#### [Task prompt]
The line containing "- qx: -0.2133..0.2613" and every line after it, through the last one below: output exactly these and nothing else.

#### [Collected material]

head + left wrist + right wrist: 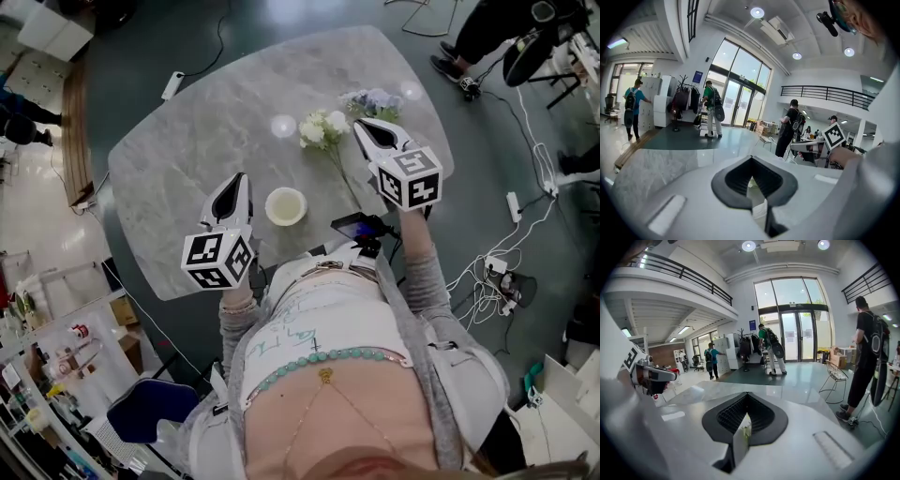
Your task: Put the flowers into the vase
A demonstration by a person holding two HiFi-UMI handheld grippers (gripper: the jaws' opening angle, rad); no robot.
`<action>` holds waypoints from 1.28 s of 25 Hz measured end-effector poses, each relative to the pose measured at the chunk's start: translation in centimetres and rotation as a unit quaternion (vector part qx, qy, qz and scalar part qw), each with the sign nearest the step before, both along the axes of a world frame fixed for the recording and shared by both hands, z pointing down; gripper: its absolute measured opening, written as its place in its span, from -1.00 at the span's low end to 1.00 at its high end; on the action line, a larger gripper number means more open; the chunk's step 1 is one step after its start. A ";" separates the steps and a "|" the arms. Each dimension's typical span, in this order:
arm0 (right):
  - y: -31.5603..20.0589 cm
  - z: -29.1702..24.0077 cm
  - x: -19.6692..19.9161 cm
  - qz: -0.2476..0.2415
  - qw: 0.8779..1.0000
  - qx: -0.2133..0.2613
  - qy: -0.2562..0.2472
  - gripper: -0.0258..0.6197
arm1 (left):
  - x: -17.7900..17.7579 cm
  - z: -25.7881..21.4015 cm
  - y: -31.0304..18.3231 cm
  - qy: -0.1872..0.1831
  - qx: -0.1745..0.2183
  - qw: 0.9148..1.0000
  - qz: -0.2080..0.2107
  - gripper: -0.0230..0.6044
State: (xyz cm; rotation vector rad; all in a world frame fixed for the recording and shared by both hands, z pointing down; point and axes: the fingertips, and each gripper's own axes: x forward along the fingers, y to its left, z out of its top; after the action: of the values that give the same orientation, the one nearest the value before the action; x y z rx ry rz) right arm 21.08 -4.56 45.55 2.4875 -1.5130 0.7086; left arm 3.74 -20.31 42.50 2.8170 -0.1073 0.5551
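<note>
A bunch of white flowers (323,128) lies on the grey marble table (178,159), its green stem (345,180) running toward me. Pale blue flowers (373,101) lie just behind it at the far right. A cream vase (285,206), seen from above, stands near the table's front edge. My right gripper (361,125) hovers shut just right of the white blooms, with nothing in it. My left gripper (240,180) is shut and empty, left of the vase. Both gripper views look out level across the hall; the jaws (751,161) (746,394) meet, and neither the flowers nor the vase shows.
A black phone-like device (360,227) sits at my chest by the table's front edge. Cables and power strips (513,206) lie on the floor to the right. People stand and walk in the hall beyond (866,362).
</note>
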 end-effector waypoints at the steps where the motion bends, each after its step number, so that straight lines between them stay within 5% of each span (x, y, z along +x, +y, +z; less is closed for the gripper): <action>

#### [Response to the exercise]
  - qx: -0.2133..0.2613
  - qy: -0.2562..0.2472
  - gripper: -0.0258..0.6197
arm1 (left):
  - x: -17.7900..17.7579 cm
  - z: -25.7881..21.4015 cm
  - y: -31.0304..18.3231 cm
  - qy: -0.1872..0.1831
  - qx: -0.1745..0.2183
  - qw: 0.9148..1.0000
  - qz: -0.2080..0.2107
  - gripper: -0.0230..0.6044
State: (xyz cm; rotation vector rad; all in a world frame fixed for the recording and shared by both hands, z pointing down; point and axes: the fingertips, and each gripper's own axes: x forward along the fingers, y to its left, z out of its top; after the action: of the values that give the same orientation, the one nearest the value before the action; x y z rx ry rz) right arm 21.08 -4.56 45.55 2.4875 -1.5130 0.7086; left arm 3.74 -20.31 42.50 2.8170 -0.1073 0.5551
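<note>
A bunch of white flowers (323,128) lies on the grey marble table (178,159), its green stem (345,180) running toward me. Pale blue flowers (373,101) lie just behind it at the far right. A cream vase (285,206), seen from above, stands near the table's front edge. My right gripper (361,125) hovers shut just right of the white blooms, with nothing in it. My left gripper (240,180) is shut and empty, left of the vase. Both gripper views look out level across the hall; the jaws (751,161) (746,394) meet, and neither the flowers nor the vase shows.
A black phone-like device (360,227) sits at my chest by the table's front edge. Cables and power strips (513,206) lie on the floor to the right. People stand and walk in the hall beyond (866,362).
</note>
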 end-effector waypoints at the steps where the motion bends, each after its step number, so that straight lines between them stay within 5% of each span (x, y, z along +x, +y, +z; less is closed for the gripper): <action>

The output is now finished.